O atual diretor-geral do Departamento Estadual de Trânsito, Francisco Nagib está prestes a ser exonerado. Com acusação de Nepotismo e da possível utilização do órgão para empregar pessoas aliadas, o Ministério Público do Trabalho pediu a suspensão da licitação no valor de R$ 13 milhões para contratação de mão de obra a serem nomeados no Detran.

Ao chegar no órgão, Francisco Nagib teria através da BR Terceirização e Serviços Eireli nomeado um de seus parentes, Milton Nagib Alves de Sousa Buzar.

A imprensa teve acesso a um documento, mostrando que Milton Buzar foi nomeado para o cargo de Analista/Diretoria Operacional mas que não desenvolve a função periodicamente.

O documento mostra ainda que, a empresa BR Terceirização está operando no Detran desde 2016, realizando assim um total de 10 aditivos de modificação da vigência do contrato. O contrato foi cancelado por motivo de uma Ação Civil Pública proposta pelo Tribunal Regional do Trabalho da 16ª Região da 2ª Vara do Trabalho de São Luís.

Na semana passada, o deputado Wellington do Curso (PSDB) denunciou a licitação no valor de R$ 13 milhões para a contratação da mão de obra especializada para trabalhar nas dependências do Detran. O que possivelmente teria a BR Terceirização como vencedora. Sobre o caso, o deputado Wellington informou que levará todas as informações ao Ministério Público para que apure a responsabilidade do governador Flávio Dino e, assim, garantir a nomeação dos aprovados no último concurso do Detran.

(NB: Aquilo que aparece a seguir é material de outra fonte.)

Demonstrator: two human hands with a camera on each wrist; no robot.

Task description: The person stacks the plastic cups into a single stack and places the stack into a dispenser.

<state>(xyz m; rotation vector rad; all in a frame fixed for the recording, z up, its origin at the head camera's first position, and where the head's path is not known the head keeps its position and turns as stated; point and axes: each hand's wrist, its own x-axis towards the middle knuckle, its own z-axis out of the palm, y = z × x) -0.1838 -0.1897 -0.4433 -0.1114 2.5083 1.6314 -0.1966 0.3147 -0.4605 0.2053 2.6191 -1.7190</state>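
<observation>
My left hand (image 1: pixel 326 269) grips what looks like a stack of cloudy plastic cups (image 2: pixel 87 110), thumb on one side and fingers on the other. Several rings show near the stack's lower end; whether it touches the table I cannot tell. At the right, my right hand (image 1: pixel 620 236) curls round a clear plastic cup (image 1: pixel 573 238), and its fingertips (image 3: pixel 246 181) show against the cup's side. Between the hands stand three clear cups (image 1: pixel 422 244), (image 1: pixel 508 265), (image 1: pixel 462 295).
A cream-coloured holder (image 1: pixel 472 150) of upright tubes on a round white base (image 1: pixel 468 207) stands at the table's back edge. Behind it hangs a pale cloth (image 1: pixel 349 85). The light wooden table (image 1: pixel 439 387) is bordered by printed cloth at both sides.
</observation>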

Com uma gestão desastrosa em Codó, quando era prefeito. Francisco Nagib possui um passado obscuro como gestor. Investigado pela Polícia Federal e pelo Ministério Público do Maranhão, Nagib enfrentava diversos problemas com a justiça. Recentemente, as atenções voltaram contra sua pessoa, após uma operação da Polícia Federal que foi realizada na empresa de sua família, FC Oliveira. Há relatos que o contrato para fornecimento de álcool em gel para prefeitura de São Luís, teria tido envolvimento direto do Nabig nas negociações. Este contrato teria motivado a operação da PF na empresa FC Oliveira.

Nos bastidores dizem que a exoneração de Francisco Nagib já é dada como certa. Só resta a data para isso acontecer.